In effect, does this not end up doing the same thing as passing a list of groups via an environment variable? Except not breaking our users and requiring them to make changes to their deployments.
Yes, assuming that the group membership in the container was very intentional, which AIUI can happen in one of two ways: 1. during container build (through Dockerfile USER
or modifying /etc/group
in the container) or 2. use docker run --group-add foo
. We control '1' so don't have to worry about that. For '2', the only way to detect that is via id
. While I'm slightly uncomfortable with using id
within the container, but I'm not sure there is a better choice. Perhaps this:
# honor groups supplied via 'docker run --group-add ...' but drop 'root' (the sed
# removes 'telegraf' since we unconditionally add it and don't want it listed twice)
groups="telegraf"
extra_groups="$(id -Gn | sed \
-e 's/^\(root\|telegraf\)$//g' \
-e 's/^\(root\|telegraf\) //g' \
-e 's/ \(root\|telegraf\)$//g' \
-e 's/ \(root\|telegraf\)//g' \
-e 's/ /,/g')"
if [ -n "$extra_groups" ]; then
groups="$groups,$extra_groups"
fi
exec setpriv --reuid telegraf --regid telegraf --groups "$groups" "$@"
That sed
is ugly since it needs to backslash (
, )
and |
, but also tries to handle when the group is the only, the first, last or in the middle. The extra_groups
handles when id into sed comes up empty.
That sed isn't quite right. I'll give a better one.

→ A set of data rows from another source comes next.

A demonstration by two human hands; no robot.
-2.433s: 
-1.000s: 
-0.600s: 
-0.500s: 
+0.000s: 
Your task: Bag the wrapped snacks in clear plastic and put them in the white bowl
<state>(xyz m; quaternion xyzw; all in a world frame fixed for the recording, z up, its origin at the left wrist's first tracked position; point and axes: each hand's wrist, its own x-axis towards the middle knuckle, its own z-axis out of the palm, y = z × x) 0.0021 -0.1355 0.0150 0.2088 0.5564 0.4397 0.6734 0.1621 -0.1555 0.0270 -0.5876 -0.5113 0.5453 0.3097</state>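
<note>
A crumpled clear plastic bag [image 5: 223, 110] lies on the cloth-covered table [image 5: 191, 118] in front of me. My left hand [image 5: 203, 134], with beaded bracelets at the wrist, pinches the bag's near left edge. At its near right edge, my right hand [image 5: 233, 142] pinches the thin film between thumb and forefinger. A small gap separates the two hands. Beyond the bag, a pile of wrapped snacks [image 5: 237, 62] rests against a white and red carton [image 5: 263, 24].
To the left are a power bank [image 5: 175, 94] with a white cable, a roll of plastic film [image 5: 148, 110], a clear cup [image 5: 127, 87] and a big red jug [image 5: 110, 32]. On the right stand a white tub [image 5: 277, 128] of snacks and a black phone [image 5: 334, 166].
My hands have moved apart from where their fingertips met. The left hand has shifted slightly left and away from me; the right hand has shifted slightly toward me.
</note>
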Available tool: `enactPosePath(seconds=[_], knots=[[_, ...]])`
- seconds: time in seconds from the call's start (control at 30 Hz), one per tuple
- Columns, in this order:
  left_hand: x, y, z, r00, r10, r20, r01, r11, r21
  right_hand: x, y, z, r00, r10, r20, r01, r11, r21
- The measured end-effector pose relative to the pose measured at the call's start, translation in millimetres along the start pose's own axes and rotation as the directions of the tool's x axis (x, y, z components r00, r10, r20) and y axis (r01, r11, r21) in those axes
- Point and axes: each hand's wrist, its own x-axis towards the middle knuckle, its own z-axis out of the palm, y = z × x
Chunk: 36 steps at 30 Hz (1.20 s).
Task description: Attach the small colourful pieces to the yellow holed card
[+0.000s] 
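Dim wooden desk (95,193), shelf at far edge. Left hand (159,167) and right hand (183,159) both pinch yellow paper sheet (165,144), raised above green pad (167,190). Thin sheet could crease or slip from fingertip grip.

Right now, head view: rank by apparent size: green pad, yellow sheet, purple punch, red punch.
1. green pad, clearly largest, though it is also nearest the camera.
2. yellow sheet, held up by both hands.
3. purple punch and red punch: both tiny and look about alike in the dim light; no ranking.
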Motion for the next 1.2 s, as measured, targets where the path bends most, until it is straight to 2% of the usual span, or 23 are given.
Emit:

This one should work with the understanding that id -Gn
will not have duplicates in the output:
# honor groups supplied via 'docker run --group-add ...' but drop 'root' (the sed
# removes 'telegraf' since we unconditionally add it and don't want it listed twice)
groups="telegraf"
extra_groups="$(id -Gn | sed \
-e 's/ /,/g' \
-e 's/,\(root\|telegraf\),/,/g' \
-e 's/^\(root\|telegraf\),//g' \
-e 's/,\(root\|telegraf\)$//g' \
-e 's/^\(root\|telegraf\)$//g')"
if [ -n "$extra_groups" ]; then
groups="$groups,$extra_groups"
fi
exec setpriv --reuid telegraf --regid telegraf --groups "$groups" "$@"
It handles when the group is the only, the first, last or in the middle. It preserves groups like 'groot', 'rootbeer' and 'frooty'. The extra_groups handles when id into sed comes up empty.
Thank you for putting that together! I'll give it a look over this week so we can get this change in for v1.30.
Thanks again @jdstrand for the work on this.
I've put up #727 which makes the change to the nightly image. I've been playing with it a bit and I think it looks good, but wanted to get some additional feedback before making the changes to the other images.
Would you be opposed to landing that first and then we can land a change to the other images next week?
Would you be opposed to landing that first and then we can land a change to the other images next week?
That's fine by me
re-opening until we land this in other releases.
These changes will go out with the release of v1.30 on or around next Monday. The changes will apply to older images as well.
This issue is closed so I'm not sure anybody will even see this, but should this:
extra_groups="$(id -Gn || true)"
be changed to:
extra_groups="$(id -Gn telegraf || true)"
because without that it doesn't work right in a docker compose / buildx script. At the point that it runs id it is still root. I think what it really means to do there is to add the extra groups of the telegraf user.